Among the numerous industry representatives backing the awareness week is the Scottish Licensed Trade Association. Senior vice-president Steve Mudie argues it is important to provide a "balance" to the messages going out on the dangers of alcohol.

"We are opening doors to the concept of alcohol awareness week so that people can actually understand what alcohol is and then make their own decision as an adult," he says. "Providing it is taken responsibly and with some care, there is nothing wrong with consuming alcohol - however, you do have to be aware of the fact that alcohol is a drug."

While the industry has been keen to back this initiative, it has not been so quick to lend support to others. When justice secretary Kenny MacAskill outlined plans to ban the sale of cut-price and free alcohol offers in shops, the Scottish Retail Consortium attacked the move as "dubious but headline grabbing". The Wine and Spirit Trading Association has written to Westminster urging it to step in to block the "anti-competitive" proposals.

Yet some medical experts believe that tackling the issues of price and availability is the only way forward in curbing Scotland's drinking. The Scottish Health Action on Alcohol Problems, a body set up by the Scottish Medical Royal Colleges, is supporting alcohol awareness week. But director Evelyn Gillan also argues that urging individual restraint in an environment which is promoting excess at the same time is "problematic".

"The message to people is you need to drink less - but then we are making it easier for them to buy two bottles of wine instead of one when they are going to the supermarket," she says.
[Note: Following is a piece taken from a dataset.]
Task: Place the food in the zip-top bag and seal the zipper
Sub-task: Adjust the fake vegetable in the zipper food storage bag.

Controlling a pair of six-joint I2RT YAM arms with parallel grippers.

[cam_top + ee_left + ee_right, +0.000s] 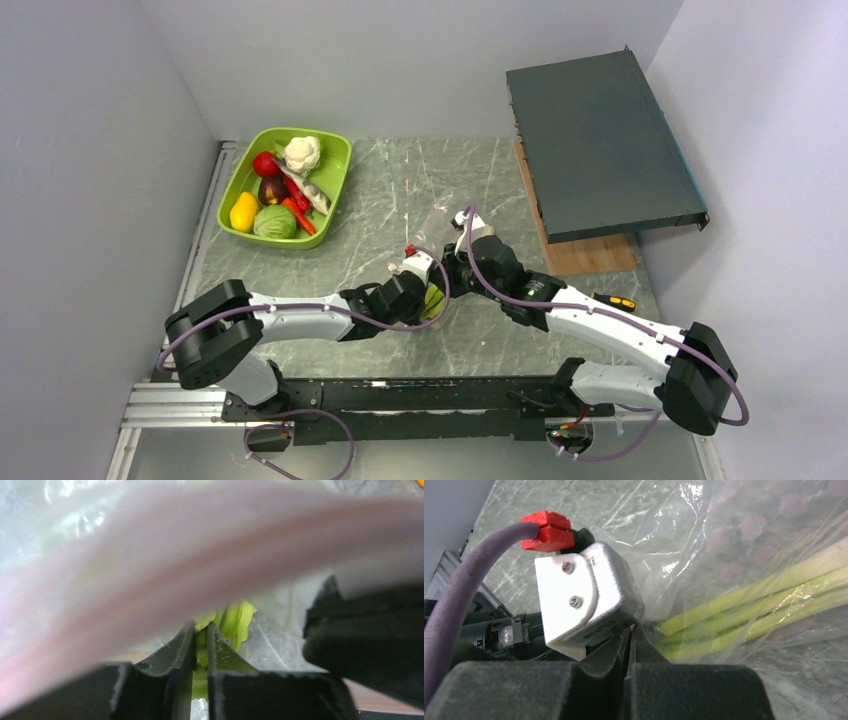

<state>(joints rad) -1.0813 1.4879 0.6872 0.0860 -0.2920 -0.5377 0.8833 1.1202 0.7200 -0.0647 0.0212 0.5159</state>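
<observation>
My left gripper (201, 627) is shut on pale green stalks (235, 622). The bag's pink zipper (200, 555) arches blurred right over it. My right gripper (630, 627) is shut on the edge of the clear zip-top bag (704, 540), and the stalks (764, 605) lie inside the bag beside it. In the top view both grippers, left (432, 292) and right (452, 272), meet at the table's middle; the bag hardly shows there. The other food, a red piece (265, 163), a yellow one (243, 211) and a green one (274, 221), lies in the lime tray (345, 160).
A white cauliflower (302, 153) is also in the tray at the back left. A dark flat box (600, 140) rests on a wooden board (590, 255) at the right. A yellow-black tool (620, 301) lies by the right arm. The left wrist's camera housing (584, 595) crowds my right jaws.
</observation>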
Gillan says that, while there is strong evidence putting up the price of alcohol was linked to a reduction in alcohol related harm, it is an approach not welcomed by the "highly influential" drinks industry. "If you look at alcohol policy over the past 10 years, the focus of alcohol policy has been very much on individual responsibility and problems - that certainly chimes with the industry's analysis of alcohol problems," she says.

"They have shied away from the policies that regulate the market like price and availability, even though there is a huge body of evidence now saying that is the most effective thing you can do."

However, while Sturgeon agrees there are "issues" around alcohol products or advertising aimed at a younger audience, she argues that working with the industry is the best way forward.

"I would like to get as far as we can with them the alcohol industry co-operatively and if there comes a point where we think we have to look at other options because they are not prepared to go far enough, then that is what we will do."

One difficulty for the Scottish government - which will publish a five-year action plan on alcohol in 2008 - is that its powers are limited. But Sturgeon points to the example of moves to ban airguns, which is being considered as separate legislation for Scotland, subject to agreement from Westminster.

There appears little doubt that alcohol-related harm is taking its toll in Scotland - whether the situation can be reversed remains to be seen. As Sturgeon acknowledges: "We know Scotland's culture of drinking to get drunk will not be changed overnight."